Runtime-value sentence review
Before finalizing runtime SKILL.md content, review each sentence and ask: does this sentence change runtime routing, decisions, constraints, or outputs?
Keep a sentence in runtime skill text only if it does at least one of the following:
- Routing: changes which workflow/reference/tool path should be used
- Decisions: changes branching, ask-first behavior, or prioritization logic
- Constraints: changes scope boundaries, safety limits, or disallowed actions
- Outputs: changes required response structure, required artifacts, or quality bars
If a sentence does not affect one of those runtime outcomes, move it out of runtime-loaded skill content and place it in contributor-facing docs or authoring sections (for example this skill, docs/, or design guidance), rather than leaving it in the invoked skill text.
Use docs/user-guide/how-to-write-skills.md as the canonical contributor reference for runtime-vs-authoring placement.
Writing Patterns
Prefer using the imperative form in instructions.

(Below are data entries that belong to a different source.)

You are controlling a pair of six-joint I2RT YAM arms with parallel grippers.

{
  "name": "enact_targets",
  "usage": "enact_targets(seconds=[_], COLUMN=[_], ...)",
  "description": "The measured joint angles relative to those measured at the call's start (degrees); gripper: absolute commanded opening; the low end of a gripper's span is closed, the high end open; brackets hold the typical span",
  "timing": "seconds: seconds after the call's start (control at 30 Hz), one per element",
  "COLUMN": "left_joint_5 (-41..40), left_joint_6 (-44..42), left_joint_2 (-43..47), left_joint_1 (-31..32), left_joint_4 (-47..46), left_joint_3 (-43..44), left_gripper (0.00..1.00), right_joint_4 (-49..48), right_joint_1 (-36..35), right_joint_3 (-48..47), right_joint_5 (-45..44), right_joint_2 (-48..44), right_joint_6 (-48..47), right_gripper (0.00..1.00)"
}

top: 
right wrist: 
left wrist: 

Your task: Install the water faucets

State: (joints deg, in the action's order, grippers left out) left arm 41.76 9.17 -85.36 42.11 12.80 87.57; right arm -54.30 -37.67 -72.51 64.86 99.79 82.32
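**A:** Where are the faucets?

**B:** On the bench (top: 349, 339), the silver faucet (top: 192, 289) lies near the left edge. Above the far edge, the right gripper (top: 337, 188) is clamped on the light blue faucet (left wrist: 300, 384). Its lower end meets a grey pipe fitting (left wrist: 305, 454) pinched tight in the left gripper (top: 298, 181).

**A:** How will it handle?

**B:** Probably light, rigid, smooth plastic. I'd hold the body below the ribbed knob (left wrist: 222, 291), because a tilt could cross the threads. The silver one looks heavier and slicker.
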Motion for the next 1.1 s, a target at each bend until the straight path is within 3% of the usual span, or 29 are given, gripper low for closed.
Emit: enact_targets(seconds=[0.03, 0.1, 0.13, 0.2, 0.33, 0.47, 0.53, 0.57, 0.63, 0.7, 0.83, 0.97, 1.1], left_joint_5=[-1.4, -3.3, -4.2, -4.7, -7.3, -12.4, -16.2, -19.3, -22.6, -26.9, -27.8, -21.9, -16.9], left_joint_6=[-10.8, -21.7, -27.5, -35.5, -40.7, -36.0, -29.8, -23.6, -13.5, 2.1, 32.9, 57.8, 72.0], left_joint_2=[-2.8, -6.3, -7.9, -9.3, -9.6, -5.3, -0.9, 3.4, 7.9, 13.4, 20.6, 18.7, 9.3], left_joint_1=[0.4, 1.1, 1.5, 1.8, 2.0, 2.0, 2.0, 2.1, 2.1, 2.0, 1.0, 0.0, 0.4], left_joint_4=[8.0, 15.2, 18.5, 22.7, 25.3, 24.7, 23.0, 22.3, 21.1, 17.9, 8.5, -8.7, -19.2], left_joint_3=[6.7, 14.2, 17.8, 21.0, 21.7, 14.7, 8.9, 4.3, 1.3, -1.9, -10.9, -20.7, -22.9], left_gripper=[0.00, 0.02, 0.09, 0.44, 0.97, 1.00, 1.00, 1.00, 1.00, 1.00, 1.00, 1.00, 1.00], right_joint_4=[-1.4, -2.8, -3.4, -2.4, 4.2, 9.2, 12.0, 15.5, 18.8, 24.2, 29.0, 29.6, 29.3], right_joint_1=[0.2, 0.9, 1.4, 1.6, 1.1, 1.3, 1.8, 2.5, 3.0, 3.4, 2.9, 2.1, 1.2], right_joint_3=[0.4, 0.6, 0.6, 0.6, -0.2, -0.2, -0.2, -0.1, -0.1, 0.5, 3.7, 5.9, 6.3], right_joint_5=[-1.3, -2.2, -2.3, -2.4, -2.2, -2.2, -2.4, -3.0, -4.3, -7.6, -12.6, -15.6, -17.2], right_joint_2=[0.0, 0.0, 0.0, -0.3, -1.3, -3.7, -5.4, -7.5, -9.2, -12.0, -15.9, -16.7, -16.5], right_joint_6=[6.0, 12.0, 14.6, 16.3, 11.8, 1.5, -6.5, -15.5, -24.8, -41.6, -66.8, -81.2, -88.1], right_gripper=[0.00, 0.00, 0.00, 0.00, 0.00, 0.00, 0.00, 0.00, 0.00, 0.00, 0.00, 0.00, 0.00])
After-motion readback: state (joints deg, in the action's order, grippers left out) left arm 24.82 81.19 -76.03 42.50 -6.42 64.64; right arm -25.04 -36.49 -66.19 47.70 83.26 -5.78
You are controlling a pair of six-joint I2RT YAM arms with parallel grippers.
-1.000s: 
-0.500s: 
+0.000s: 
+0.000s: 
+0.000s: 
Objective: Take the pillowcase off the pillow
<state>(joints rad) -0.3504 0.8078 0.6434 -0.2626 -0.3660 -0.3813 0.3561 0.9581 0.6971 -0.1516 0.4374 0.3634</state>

Defining output formats - You can do it like this:
## Report structure
ALWAYS use this exact template:
# [Title]
## Executive summary
## Key findings
## Recommendations
Examples pattern - It's useful to include examples. You can format them like this (but if "Input" and "Output" are in the examples you might want to deviate a little):
## Commit message format
**Example 1:**
Input: Added user authentication with JWT tokens
Output: feat(auth): implement JWT-based authentication
Writing Style
Try to explain to the model why things are important in lieu of heavy-handed musty MUSTs. Use theory of mind and try to make the skill general and not super-narrow to specific examples. Start by writing a draft and then look at it with fresh eyes and improve it.
Test Cases
After writing the skill draft, come up with 2-3 realistic test prompts — the kind of thing a real user would actually say. Share them with the user: [you don't have to use this exact language] "Here are a few test cases I'd like to try. Do these look right, or do you want to add more?" Then run them.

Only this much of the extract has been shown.